For ML, start with MedGemma. It's a great family. 4B is tiny and easy to experiment with. Pick an area and try finetuning.

Note the new image encoder, MedSigLIP, which leverages another cool Google model, SigLIP. It's unclear if MedSigLIP is the right approach (open question!), but it's innovative and worth studying for newcomers. Follow Lucas Beyer, SigLIP's senior author and now at Meta. He'll drop tons of computer vision knowledge (and entertaining takes).

For bio, read 10 papers in a domain of passion (e.g., lung cancer). If you (or AI) can't find one biased/outdated assumption or method, I'll gift a $20 Starbucks gift card. (Ping on Twitter.) This matters because data is downstream of study design, and of course models are downstream of data.

Starbucks offer open to up to three people.
panabee
·letztes Jahr·discuss
Thanks, but no one truly understands biomedicine, let alone biomedical ML.

Feynman's quote -- "A scientist is never certain" -- is apt for biomedical ML.

Context: imagine the human body as the most devilish operating system ever: 10b+ lines of code (more than merely genomics), tight coupling everywhere, zero comments. Oh, and one faulty line may cause death.

Are you more interested in data, ML, or biology (e.g., predicting cancerous mutations or drug toxicology)?

Biomedical data underlies everything and may be the easiest starting point because it's so bad/limited.

We had to pay Stanford doctors to annotate QA questions because existing datasets were so unreliable. (MCQ dataset partially released, full release coming).

For ML, MedGemma from Google DeepMind is open and at the frontier.

Biology mostly requires publishing, but still there are ways to help.

After sharing preferences, I can offer a more targeted path.
panabee
·letztes Jahr·discuss
Agreed. There is deep potential for ML in healthcare. We need more contributors advancing research in this space. One opportunity as people look around: many priors merit reconsideration.

For instance, genomic data that may seem identical may not actually be identical. In classic biological representations (FASTA), canonical cytosine and methylated cytosine are both collapsed into the letter "C" even though differences may spur differential gene expression.

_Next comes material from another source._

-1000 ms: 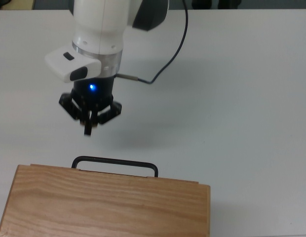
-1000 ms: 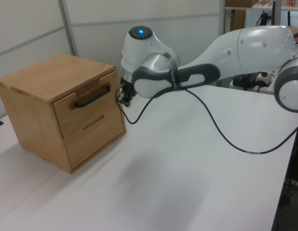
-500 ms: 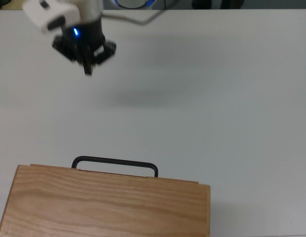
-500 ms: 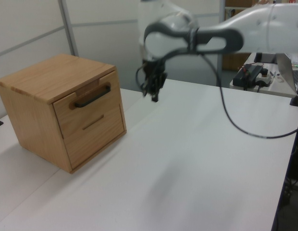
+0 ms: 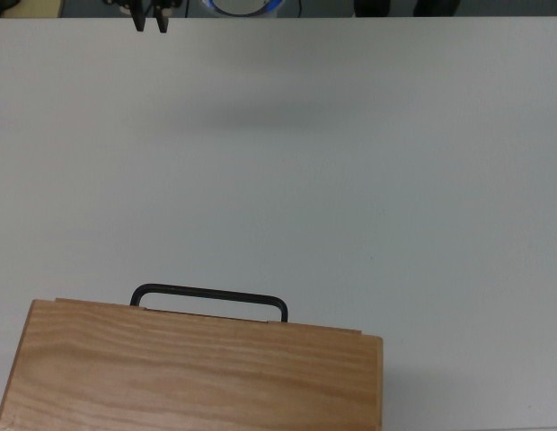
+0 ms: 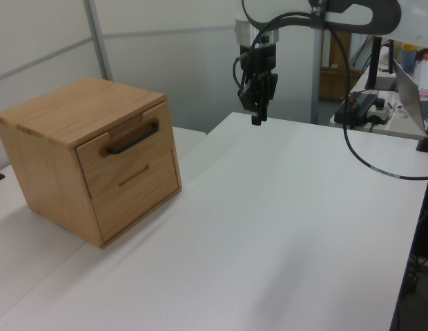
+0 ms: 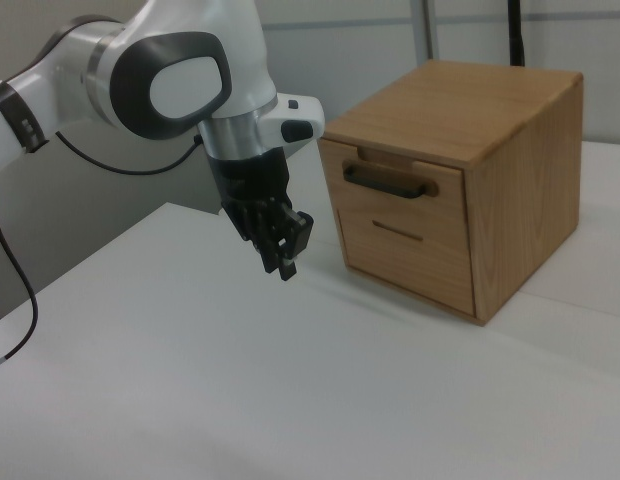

What's the optimal tokenization algorithm and architecture for genomic models? How about protein binding prediction? Unclear!

There are so many open questions in biomedical ML.

The openness-impact ratio is arguably as high in biomedicine as anywhere else: if you help answer some of these questions, you could save lives.

Hopefully, awesome frameworks like this lower barriers and attract more people.